= Photonic molecule =

Theoretical natural state of matter

Photonic molecules are a form of matter in which photons bind together to form "molecules". They were first predicted in 2007. Photonic molecules are formed when individual (massless) photons "interact with each other so strongly that they act as though they have mass". Researchers drew analogies between the phenomenon and the fictional "lightsaber" from Star Wars.

== Construction ==
Gaseous rubidium atoms were pumped into a vacuum chamber. The cloud was cooled using lasers to just a few degrees above absolute zero. Using weak laser pulses, small numbers of photons were fired into the cloud.

As the photons entered the cloud, their energy excited atoms along their path, causing them to lose speed. Inside the cloud medium, the photons dispersively coupled to strongly interacting atoms in highly excited Rydberg states. This caused the photons to behave as massive particles with strong mutual attraction (photon molecules). Eventually the photons exited the cloud together as normal photons (often entangled in pairs).

The effect is caused by a so-called Rydberg blockade, which, in the presence of one excited atom, prevents nearby atoms from being excited to the same degree. In this case, as two photons enter the atomic cloud, the first excites an atom, annihilating itself in the interaction, but the transmitted energy must move forward inside the excited atom before the second photon can excite nearby atoms. In effect the two photons push and pull each other through the cloud as their energy is passed from one atom to the next, forcing them to interact. This photonic interaction is mediated by the electromagnetic interaction between photons and atoms.
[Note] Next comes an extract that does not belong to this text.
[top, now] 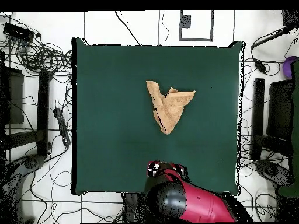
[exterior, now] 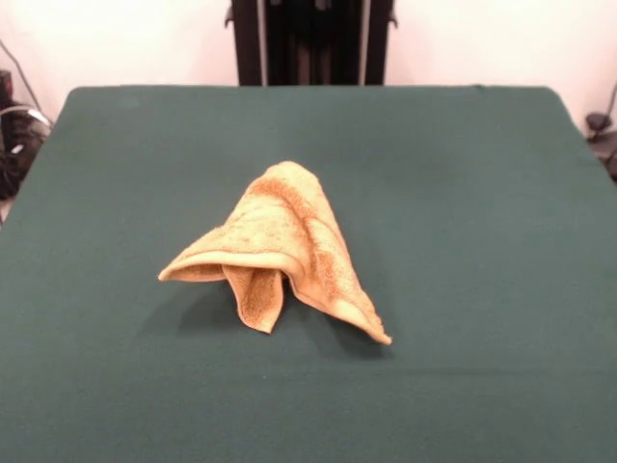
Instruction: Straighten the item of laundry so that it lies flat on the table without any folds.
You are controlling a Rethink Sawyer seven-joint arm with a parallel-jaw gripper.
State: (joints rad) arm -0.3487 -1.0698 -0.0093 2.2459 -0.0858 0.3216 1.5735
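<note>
The golden-tan towel (exterior: pixel 289 236) lies near the middle of the dark green table (exterior: pixel 472 193). It is folded over itself into a peaked, triangular heap, with one corner flap hanging toward the front edge and another point trailing to the front right. In the overhead view the towel (top: pixel 168 108) is a folded V shape on the table (top: pixel 111 116). The red and black arm (top: pixel 187 201) is drawn back over the table's bottom edge. Its gripper end (top: pixel 159 170) is well apart from the towel, and its state does not show. The front view shows no gripper.
The robot's black pedestal (exterior: pixel 310 43) stands behind the table's far edge. In the overhead view, cables (top: pixel 44 58) and dark equipment (top: pixel 274 111) lie on the floor around the table's sides.
</note>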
== Possible applications ==
The interaction of the photons suggests that the effect could be employed to build a system that can preserve quantum information, and process it using quantum logic operations. The system could also be useful in classical computing, given the much lower power required to manipulate photons than electrons. It may be possible to arrange the photonic molecules in such a way within the medium that they form larger two-dimensional structures (similar to drawings).